Required work: Whenever "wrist" appears in a line, please copy that line from the data.
-- Information provided follows --
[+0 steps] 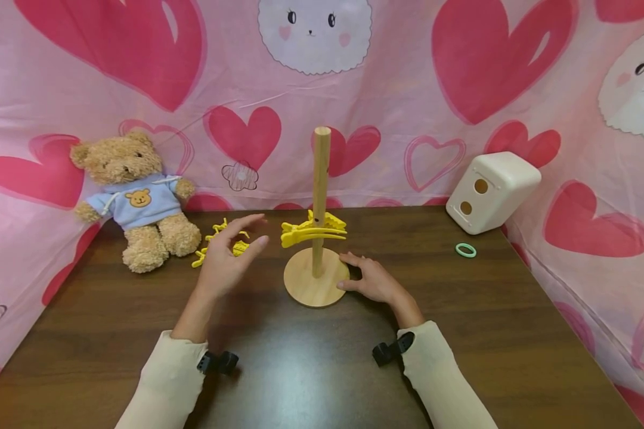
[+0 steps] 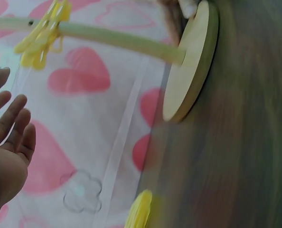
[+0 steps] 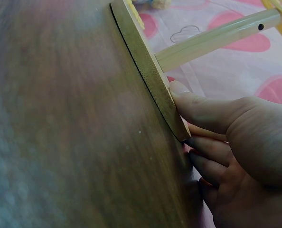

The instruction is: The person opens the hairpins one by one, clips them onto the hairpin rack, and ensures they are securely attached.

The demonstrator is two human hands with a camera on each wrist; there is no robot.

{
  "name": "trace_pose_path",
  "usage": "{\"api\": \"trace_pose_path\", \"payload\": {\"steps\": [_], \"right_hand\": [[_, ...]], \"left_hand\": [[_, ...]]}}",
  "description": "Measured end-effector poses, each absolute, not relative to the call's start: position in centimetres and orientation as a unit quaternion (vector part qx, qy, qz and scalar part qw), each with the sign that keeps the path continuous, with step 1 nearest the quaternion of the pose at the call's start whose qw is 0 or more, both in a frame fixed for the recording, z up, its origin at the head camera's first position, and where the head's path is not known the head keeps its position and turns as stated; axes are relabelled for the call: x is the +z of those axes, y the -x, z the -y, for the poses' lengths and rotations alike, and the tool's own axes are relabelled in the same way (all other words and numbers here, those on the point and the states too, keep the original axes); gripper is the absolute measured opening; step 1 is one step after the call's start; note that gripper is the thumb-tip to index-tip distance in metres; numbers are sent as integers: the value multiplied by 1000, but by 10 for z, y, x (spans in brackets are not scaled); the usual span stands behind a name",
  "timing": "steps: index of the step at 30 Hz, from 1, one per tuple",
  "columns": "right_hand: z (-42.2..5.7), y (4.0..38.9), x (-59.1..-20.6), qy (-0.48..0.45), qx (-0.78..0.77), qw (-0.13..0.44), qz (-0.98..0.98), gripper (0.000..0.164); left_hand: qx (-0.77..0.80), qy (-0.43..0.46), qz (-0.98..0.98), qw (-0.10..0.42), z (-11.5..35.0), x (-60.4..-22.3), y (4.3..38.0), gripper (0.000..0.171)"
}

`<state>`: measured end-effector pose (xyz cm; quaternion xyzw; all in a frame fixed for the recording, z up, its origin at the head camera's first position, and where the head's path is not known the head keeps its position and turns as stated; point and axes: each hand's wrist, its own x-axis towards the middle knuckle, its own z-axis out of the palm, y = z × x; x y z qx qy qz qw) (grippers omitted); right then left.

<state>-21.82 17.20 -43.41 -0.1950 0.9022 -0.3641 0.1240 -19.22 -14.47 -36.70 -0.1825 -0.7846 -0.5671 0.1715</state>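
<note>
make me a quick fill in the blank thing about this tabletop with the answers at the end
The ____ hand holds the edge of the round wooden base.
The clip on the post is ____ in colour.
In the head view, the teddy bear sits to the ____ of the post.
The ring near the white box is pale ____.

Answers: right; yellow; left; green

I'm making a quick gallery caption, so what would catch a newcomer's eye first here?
Probably the upright wooden stand near the middle of the table, with bright yellow plastic pieces partway up its pole and the person's right grip at its base's edge. Next might come the teddy bear in a blue top at the back left, against the pink heart-print backdrop.
</note>
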Motion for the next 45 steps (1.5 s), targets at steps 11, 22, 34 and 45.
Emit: {"api": "trace_pose_path", "payload": {"steps": [11,22,34,45], "right_hand": [[-171,216,-430,194,-360,126,-904,69],[-172,218,-432,191,-358,129,-905,69],[-172,219,-434,195,-362,127,-903,70],[-173,218,-433,199,-365,124,-901,69]], "left_hand": [[-537,149,798,229,187,-365,194,38],[-531,86,816,214,221,-380,199,35],[-475,52,862,168,244,-391,200,40],[-406,44,910,64,262,-414,209,47]]}}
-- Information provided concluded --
Written solution:
The demonstrator is two human hands with a camera on each wrist; there is no robot.
`<state>`: measured end-effector pose (xyz cm; quaternion xyzw; all in a frame fixed for the recording, z up, its origin at the head camera's first position, and where the head's path is not known the head keeps its position and turns as stated; point and axes: each hand's wrist, its own x-axis towards the middle knuckle, its own z-axis out of the palm, y = z × x; x y z qx qy qz qw) (grippers omitted); right then left.

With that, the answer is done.